Tiangong-1 Dashboard, reentry predicted 20180402T00:30 UTC +/- 1.7h - mkempe
http://www.aerospace.org/CORDSuploads/TiangongStoryboard.png
======
mkempe
Possibly now entered its last orbit. It's been losing altitude somewhat more
slowly than predicted, so I don't envision it falling immediately W of Chile
at the predicted time. [Update at 00:12 UTC -- definitely not crashing there,
may have kept enough altitude to keep going another orbit!? China has a new
prediction of 00:52 UTC +/\- 41 minutes, that would be centered just W of
Southern Africa.]

Here is an excellent overview. [1]

And here is fantastic footage from the 2008 reentry of Europe’s space
freighter ATV Jules Verne burning up over an uninhabited area of the Pacific
Ocean at the end of its mission.

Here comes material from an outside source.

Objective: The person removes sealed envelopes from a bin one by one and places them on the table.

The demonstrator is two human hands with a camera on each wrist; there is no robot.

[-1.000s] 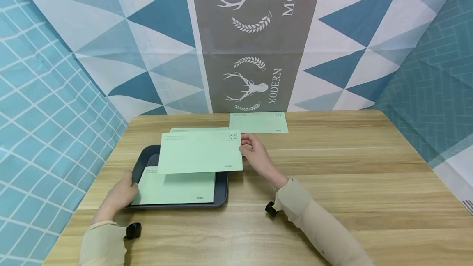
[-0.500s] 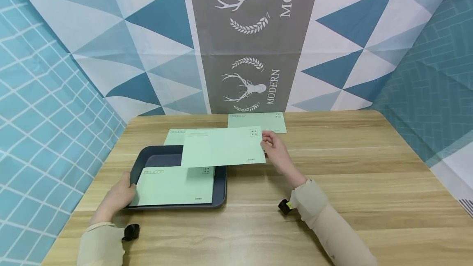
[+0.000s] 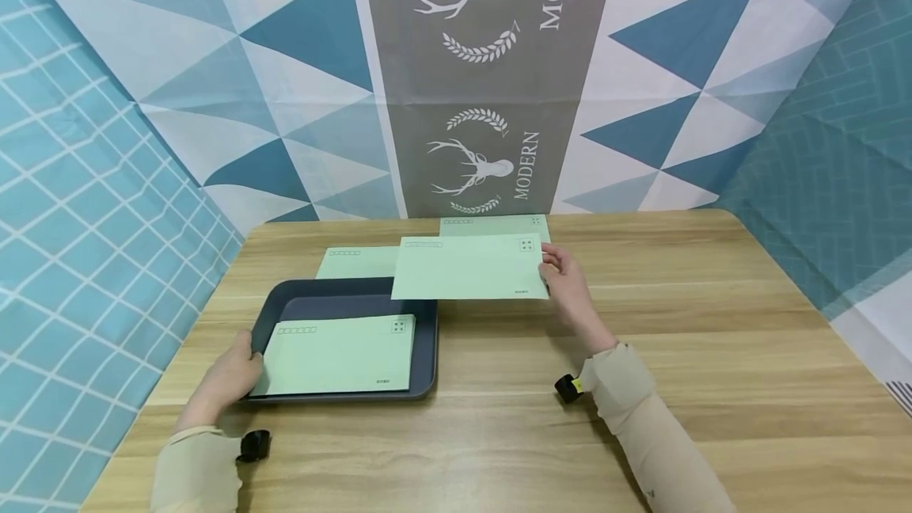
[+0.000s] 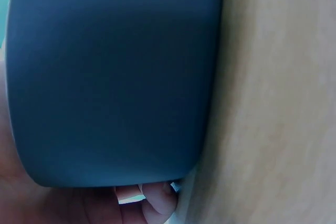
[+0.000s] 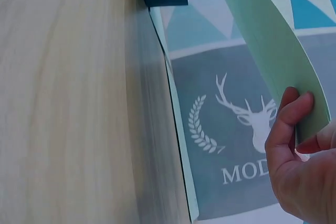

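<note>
In the head view my right hand [image 3: 570, 285] pinches the right edge of a pale green envelope [image 3: 466, 269], held above the table and overlapping the tray's back right corner. The right wrist view shows the thumb and fingers on either side of that envelope [image 5: 278, 45], which bows slightly. My left hand [image 3: 226, 377] grips the left side of a dark grey tray [image 3: 331, 305]. Close up in the left wrist view, the tray wall [image 4: 110, 87] hides part of that hand. Inside the tray's front part lie green envelopes [image 3: 338, 356], apparently stacked; how many cannot be told.
Behind the tray lies another green envelope [image 3: 356, 261], partly covered by the held one. A further envelope [image 3: 492, 225] lies at the table's back edge, against the patterned backdrop [image 3: 470, 85]. The wooden table [image 3: 641, 315] extends to the right.
My right hand has carried the envelope rightward and slightly back, from over the tray to mostly beyond its right side. More of the tray's envelopes now shows. My left hand stays on the tray.
</note>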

Similar size to the falling Chinese space
station. [2]

[1] [https://www.space.com/40164-chinese-space-station-crash-
last...](https://www.space.com/40164-chinese-space-station-crash-last-
day.html)

[2]
[https://www.youtube.com/watch?v=OhBw5yaR_SU](https://www.youtube.com/watch?v=OhBw5yaR_SU)

------
mkempe
The current uncertainty path travels West to East; it passes three times over
Southern South America; and twice over Africa, the Middle East, and Asia.

------
mkempe
Oh, looks like their calculations and dashboard crashed past their predicted
reentry time. It was reentry theater, on par with security theater.

------
mkempe
Turns out we have a confirmed reentry at 00:16 UTC, over the Southern Pacific,
and this is not a good platform or format for live-tracking.